Department of Oncology, Ospedale Civile di Sanremo, Sanremo, Italy.
Department of Oncology, Ospedale Civile di Sanremo, Sanremo, Italy.
Clin Colorectal Cancer. 2020 Dec;19(4):e200-e207. doi: 10.1016/j.clcc.2020.05.001. Epub 2020 May 11.
Carcinoembryonic antigen (CEA) best reduction after chemotherapy in patients with metastatic colorectal cancer (mCRC) has been reported as a prognostic factor. The study aims to evaluate whether serum CEA kinetics after 8 weeks of chemotherapy was prognostic in patients with mCRC.
A retrospective analysis of patients with mCRC, who received chemotherapy and for whom CEA determinations were available at baseline and after 8 weeks, was performed. A Cox model was built including all variables with a significant correlation with overall survival (OS) after bivariate analysis.
Of 200 screened patients with mCRC, 83 were eligible and were enrolled for the analysis.
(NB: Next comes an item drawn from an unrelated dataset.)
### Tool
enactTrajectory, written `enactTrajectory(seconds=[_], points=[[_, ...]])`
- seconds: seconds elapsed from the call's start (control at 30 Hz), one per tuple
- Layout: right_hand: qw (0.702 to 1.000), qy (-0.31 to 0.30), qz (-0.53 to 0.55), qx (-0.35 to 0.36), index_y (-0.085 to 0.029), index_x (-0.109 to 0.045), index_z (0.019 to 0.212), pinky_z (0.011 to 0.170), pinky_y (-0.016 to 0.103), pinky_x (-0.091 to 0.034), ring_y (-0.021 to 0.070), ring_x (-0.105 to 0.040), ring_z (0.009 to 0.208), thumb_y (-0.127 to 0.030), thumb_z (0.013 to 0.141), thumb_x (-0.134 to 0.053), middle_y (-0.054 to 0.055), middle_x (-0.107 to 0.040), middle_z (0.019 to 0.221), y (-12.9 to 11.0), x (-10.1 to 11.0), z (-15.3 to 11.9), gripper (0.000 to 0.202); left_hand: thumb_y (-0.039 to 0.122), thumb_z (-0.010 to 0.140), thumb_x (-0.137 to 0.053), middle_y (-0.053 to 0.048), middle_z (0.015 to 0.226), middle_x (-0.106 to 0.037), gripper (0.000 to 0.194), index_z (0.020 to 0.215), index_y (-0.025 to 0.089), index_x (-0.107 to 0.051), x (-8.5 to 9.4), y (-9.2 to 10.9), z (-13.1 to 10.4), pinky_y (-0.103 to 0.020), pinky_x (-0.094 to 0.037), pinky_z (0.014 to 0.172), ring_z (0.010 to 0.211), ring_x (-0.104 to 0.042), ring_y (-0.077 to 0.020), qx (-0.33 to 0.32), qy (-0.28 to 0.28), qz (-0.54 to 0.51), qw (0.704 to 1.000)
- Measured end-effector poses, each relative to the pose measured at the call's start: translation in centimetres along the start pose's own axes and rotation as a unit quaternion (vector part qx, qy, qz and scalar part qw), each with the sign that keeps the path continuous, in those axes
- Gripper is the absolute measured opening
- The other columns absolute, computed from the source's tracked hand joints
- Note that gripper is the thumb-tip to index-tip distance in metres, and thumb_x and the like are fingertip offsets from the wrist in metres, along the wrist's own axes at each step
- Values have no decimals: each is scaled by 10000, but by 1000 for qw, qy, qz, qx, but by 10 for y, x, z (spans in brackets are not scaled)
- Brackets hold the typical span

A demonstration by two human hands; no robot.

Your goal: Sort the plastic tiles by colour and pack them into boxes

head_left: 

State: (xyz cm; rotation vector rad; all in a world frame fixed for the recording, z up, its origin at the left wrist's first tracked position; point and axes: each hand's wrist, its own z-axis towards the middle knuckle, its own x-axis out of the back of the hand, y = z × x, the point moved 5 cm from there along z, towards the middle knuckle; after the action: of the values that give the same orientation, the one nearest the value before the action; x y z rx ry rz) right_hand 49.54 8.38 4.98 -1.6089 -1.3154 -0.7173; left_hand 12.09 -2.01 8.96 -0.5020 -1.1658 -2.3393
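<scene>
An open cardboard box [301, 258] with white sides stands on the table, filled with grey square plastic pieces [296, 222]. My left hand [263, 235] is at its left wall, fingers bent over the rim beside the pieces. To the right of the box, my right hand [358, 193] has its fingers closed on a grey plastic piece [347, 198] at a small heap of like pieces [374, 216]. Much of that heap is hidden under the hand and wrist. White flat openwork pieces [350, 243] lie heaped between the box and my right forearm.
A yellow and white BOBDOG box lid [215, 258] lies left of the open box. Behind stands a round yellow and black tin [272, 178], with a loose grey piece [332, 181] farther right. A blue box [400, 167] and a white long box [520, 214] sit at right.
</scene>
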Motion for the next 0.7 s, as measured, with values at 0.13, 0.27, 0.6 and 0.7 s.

Eighteen variables were tested in bivariate analysis with OS, and a Cox model was built up with 7 of them. Two of 5 CEA kinetics-related variables reported an independent effect on OS when included in the previous Cox model: the CEA response rate after 8 weeks (hazard ratio, 2.02; 95% confidence interval, 1.13-3.59) and the CEA-specific growth rate after 8 weeks (hazard ratio, 1.86; 95% confidence interval, 1.03-3.37).
After 8 weeks from the beginning of chemotherapy, CEA reduction rate of 50% and CEA-specific growth lower than -0.5%/day are effective prognostic factors among patients with high serum CEA levels and could become useful intermediate endpoints of clinical trials.
转移性结直肠癌(mCRC)患者化疗后癌胚抗原(CEA)的最佳降低已被报道为预后因素。本研究旨在评估 mCRC 患者化疗 8 周后血清 CEA 动力学是否具有预后价值。
对接受化疗且基线和 8 周时有 CEA 测定值的 mCRC 患者进行回顾性分析。在单变量分析中与总生存期(OS)显著相关的所有变量都构建 Cox 模型。
在 200 例筛选出的 mCRC 患者中,有 83 例符合条件并被纳入分析。对 18 个变量进行 OS 的单变量分析,其中 7 个变量构建 Cox 模型。当纳入先前的 Cox 模型时,5 个与 CEA 动力学相关的变量中有 2 个对 OS 有独立影响:8 周时 CEA 反应率(危险比,2.02;95%置信区间,1.13-3.59)和 8 周时 CEA 特异性增长率(危险比,1.86;95%置信区间,1.03-3.37)。
在化疗开始后 8 周时,CEA 降低 50%和 CEA 特异性生长率低于-0.5%/天是高血清 CEA 水平患者的有效预后因素,可能成为临床试验中有用的中间终点。